Logo após o julgamento do “mensalão”, poderá entrar em pauta no Supremo Tribunal Federal (STF) um processo polêmico que, segundo especialistas, vai representar, se aprovado, um aumento significativo — em torno de 400% — nos gastos de quem financia um veículo. O relator do processo é o ministro Marco Aurélio Mello.
O Partido da República (PR) ajuizou a Ação Direta de Inconstitucionalidade (Adin) nº 4333 questionando artigos do Novo Código Civil e da Constituição Federal. Esses artigos estabeleceram que “para o aperfeiçoamento dos contratos de alienação fiduciária de veículo automotor, basta a anotação pela repartição de trânsito competente, no certificado de registro que lhe incumbe emitir.”
Ou seja, há dez anos, segundo a legislação, a alienação fiduciária — modalidade de financiamento em que o comprador fica impedido de negociar o bem antes da quitação da dívida, mas pode usufruir dele — pode ser registrada apenas pelo Detran no momento do emplacamento do veículo.
Custo mais alto e maior tempo de espera
Os autores da ação, entretanto, argumentam que as normas atuais “afrontam o artigo 236 da Constituição Federal, que dispõe que os serviços notariais e de registro são exercidos em caráter privado, por delegação do Poder Público.”
No entanto, especialistas em direito civil e tributário afirmam que, caso entre em vigor a nova regra, o consumidor terá de arcar com um custo de cartório de aproximadamente R$ 500, enquanto o registro no Detran o valor fica em torno de R$ 100 — um aumento de 400%. Além disso, a operação realizada no cartório demoraria cerca de 15 dias enquanto pelo Detran a documentação seria entregue em 48 horas.
Ameaça de retrocesso
Na avaliação de Júlio Avellar, superintendente da Central de Proteção ao Seguro da Confederação Nacional das Empresas de Seguros Gerais (CNseg), a proposta representa um retrocesso ao obrigar que os consumidores registrem toda a documentação em cartório. No Rio, a entidade atua junto com o Detran na liberação dos registros de veículos.
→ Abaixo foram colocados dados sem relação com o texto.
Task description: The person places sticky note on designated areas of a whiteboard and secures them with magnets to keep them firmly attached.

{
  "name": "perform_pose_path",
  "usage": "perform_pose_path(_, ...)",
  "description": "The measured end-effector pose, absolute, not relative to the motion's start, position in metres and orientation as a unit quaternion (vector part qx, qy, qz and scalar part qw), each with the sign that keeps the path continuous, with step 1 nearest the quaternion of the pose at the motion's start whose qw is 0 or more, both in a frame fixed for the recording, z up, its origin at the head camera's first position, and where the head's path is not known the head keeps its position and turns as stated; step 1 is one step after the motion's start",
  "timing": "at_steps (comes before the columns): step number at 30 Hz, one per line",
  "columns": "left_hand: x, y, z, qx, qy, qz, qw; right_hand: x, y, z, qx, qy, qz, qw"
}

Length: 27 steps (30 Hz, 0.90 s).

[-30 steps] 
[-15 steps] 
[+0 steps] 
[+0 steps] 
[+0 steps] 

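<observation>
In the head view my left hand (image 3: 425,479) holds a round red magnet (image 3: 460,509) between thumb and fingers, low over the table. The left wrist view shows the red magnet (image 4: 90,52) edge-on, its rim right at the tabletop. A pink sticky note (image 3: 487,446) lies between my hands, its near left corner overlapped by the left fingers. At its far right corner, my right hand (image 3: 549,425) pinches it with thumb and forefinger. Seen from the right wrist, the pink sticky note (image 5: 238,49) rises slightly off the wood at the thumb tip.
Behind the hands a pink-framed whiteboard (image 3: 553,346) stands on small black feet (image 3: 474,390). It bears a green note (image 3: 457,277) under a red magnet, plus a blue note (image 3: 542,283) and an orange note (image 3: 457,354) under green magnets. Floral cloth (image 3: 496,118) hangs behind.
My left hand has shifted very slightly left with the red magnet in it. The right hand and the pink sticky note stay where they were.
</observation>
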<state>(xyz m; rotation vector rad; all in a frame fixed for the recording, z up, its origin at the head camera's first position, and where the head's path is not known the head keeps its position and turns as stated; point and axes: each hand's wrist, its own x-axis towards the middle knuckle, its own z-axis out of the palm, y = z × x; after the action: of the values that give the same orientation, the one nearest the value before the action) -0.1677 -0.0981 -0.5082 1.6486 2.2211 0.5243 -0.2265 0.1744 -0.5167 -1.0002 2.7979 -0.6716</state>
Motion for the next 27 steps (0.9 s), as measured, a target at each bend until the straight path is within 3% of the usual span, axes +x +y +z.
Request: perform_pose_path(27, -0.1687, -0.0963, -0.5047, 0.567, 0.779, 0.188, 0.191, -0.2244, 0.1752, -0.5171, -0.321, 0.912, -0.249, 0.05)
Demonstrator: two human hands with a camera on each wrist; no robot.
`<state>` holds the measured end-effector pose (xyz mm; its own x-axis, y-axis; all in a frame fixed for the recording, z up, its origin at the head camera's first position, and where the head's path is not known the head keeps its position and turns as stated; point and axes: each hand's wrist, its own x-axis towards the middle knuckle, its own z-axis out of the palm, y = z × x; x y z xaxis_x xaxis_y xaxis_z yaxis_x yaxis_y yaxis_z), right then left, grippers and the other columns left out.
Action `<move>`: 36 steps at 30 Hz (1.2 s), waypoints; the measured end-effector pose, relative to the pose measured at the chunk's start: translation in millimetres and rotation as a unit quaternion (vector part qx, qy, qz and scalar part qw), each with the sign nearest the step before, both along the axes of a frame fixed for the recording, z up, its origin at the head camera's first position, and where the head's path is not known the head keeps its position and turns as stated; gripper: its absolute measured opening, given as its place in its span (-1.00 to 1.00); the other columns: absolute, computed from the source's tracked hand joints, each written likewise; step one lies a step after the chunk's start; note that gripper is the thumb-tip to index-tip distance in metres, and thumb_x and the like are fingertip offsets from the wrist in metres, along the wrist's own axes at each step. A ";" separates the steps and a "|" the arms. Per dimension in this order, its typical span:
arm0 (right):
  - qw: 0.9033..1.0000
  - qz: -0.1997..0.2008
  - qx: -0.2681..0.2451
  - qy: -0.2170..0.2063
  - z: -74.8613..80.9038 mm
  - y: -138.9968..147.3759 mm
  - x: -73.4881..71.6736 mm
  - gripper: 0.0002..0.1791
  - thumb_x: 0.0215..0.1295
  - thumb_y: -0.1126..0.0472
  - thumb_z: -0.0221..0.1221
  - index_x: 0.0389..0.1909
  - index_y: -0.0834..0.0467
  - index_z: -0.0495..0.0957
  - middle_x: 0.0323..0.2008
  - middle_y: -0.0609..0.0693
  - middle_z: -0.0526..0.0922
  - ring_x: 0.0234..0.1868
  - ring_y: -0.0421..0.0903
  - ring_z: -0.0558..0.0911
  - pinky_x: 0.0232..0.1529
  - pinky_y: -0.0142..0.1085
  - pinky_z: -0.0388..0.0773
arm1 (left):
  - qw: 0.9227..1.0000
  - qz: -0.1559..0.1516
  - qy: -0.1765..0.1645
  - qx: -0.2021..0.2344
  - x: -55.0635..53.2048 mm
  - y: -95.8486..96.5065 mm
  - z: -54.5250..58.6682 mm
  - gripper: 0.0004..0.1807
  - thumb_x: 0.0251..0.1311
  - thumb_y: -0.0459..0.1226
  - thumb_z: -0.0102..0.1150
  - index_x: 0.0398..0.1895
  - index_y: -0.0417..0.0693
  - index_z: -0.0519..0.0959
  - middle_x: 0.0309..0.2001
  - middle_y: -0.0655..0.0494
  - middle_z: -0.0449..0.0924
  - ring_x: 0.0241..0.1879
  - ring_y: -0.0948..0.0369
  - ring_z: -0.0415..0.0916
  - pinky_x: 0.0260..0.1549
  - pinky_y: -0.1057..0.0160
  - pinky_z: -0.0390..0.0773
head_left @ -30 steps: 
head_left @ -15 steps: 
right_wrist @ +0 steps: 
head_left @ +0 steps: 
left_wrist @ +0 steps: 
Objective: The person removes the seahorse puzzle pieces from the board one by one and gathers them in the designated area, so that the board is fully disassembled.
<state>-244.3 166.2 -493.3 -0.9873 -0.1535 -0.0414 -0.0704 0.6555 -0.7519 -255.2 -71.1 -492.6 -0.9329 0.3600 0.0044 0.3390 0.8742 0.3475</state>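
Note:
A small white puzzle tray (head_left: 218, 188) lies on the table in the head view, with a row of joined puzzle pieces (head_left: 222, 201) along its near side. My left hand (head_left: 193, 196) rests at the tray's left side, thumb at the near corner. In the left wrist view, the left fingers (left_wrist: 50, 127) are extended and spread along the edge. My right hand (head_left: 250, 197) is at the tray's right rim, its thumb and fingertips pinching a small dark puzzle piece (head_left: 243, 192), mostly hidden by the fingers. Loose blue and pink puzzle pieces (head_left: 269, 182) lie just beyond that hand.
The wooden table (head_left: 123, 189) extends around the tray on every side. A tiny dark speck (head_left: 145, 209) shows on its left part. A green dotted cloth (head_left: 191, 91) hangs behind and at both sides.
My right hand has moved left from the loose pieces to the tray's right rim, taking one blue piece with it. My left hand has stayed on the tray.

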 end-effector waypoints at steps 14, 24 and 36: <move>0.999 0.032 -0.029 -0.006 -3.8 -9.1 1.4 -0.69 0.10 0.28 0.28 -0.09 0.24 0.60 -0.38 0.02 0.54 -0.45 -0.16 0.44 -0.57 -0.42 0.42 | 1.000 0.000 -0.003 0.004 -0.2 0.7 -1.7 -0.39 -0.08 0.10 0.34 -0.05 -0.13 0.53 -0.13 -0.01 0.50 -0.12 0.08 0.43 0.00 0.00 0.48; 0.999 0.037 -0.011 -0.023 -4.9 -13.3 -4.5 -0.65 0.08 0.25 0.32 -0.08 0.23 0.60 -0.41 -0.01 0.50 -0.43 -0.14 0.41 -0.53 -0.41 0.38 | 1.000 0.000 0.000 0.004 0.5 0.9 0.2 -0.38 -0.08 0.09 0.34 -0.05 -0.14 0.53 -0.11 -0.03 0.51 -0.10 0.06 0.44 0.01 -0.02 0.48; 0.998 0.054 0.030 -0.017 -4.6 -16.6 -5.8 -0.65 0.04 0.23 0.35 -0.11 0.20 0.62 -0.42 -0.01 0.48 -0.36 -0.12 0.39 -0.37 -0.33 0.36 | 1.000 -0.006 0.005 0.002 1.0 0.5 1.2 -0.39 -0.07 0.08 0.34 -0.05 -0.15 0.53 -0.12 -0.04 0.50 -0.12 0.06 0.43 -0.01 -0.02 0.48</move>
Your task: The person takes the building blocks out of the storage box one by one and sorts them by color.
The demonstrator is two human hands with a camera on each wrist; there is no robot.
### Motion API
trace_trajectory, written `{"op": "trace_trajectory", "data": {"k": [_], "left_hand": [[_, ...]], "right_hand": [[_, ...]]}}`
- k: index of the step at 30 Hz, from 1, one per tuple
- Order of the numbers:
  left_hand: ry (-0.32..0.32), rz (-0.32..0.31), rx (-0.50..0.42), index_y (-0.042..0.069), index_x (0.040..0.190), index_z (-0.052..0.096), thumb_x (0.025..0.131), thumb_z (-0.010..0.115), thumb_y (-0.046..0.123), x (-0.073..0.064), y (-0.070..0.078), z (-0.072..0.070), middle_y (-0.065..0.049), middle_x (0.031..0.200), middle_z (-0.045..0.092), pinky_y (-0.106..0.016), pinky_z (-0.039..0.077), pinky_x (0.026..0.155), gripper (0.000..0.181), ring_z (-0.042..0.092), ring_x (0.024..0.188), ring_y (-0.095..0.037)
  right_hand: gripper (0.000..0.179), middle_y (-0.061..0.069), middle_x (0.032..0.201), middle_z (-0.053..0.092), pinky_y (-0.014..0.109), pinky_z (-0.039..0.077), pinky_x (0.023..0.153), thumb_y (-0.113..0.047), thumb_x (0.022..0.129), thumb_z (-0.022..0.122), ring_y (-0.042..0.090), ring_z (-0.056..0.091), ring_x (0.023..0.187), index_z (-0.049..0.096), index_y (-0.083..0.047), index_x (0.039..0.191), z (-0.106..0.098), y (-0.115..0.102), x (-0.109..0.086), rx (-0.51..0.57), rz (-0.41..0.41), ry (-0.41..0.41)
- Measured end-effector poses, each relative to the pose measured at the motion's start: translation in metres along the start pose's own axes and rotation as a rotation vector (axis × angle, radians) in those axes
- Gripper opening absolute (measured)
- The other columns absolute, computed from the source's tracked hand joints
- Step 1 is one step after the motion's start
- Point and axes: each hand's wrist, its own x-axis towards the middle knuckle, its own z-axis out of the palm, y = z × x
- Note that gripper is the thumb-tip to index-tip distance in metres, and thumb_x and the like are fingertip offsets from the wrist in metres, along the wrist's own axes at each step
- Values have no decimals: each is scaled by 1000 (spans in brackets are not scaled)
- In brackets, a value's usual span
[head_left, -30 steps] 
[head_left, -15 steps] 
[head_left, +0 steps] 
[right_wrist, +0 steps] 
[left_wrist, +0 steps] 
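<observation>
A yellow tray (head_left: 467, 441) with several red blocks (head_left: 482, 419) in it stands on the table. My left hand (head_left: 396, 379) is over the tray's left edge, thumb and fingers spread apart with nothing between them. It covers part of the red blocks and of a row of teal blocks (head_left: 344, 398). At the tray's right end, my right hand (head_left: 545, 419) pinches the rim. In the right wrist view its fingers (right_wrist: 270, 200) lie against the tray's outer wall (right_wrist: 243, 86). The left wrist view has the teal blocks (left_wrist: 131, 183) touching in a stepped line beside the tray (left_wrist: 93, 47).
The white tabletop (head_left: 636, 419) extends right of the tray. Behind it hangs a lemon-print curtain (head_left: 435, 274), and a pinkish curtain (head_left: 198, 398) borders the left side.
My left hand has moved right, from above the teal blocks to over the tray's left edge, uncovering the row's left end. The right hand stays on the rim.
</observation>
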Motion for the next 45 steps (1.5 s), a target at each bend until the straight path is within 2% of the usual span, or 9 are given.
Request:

— Essa proposta confronta o moderno com o medieval. Até compreendo que em contrato de imóveis seja necessário o registro em cartório, porque podem ser feitas alterações. No caso dos veículos, porém, o financiamento é algo trivial, o contrato não sofre mudanças. O pior é que os consumidores, em sua maioria, não sabem do que está acontecendo, o assunto está passando despercebido. A aprovação dessa ação será um tiro no pé do governo e da sociedade. Afinal, o financiamento é importante para manter o mercado automotivo aquecido — afirma.
O advogado José Alfredo Lion considera que a eventual aprovação da Adin nº 4333 pelo STF trará um “péssimo resultado” para o consumidor.
— Essa ação só beneficia os cartórios. O consumidor terá ônus sem receber nada em troca. Mais uma vez, estará pagando o custo de algo que só interessa a terceiros. E ele tem o direito assegurado de não querer fazer esse registro em cartório — diz Lion, que é especialista em direito civil e tributário.
A Advocacia Geral da União (AGU) já se manifestou nos autos do processo pela constitucionalidade dos artigos questionados pelo autor da Adin. E entende que o registro da forma como é feita atualmente, “tem por escopo, conferir ampla publicidade e eficácia contra todos, evitando prejuízos a terceiros de boa-fé e ainda desonera o contrato, diminuindo, em consequência, o custo do devedor fiduciante.”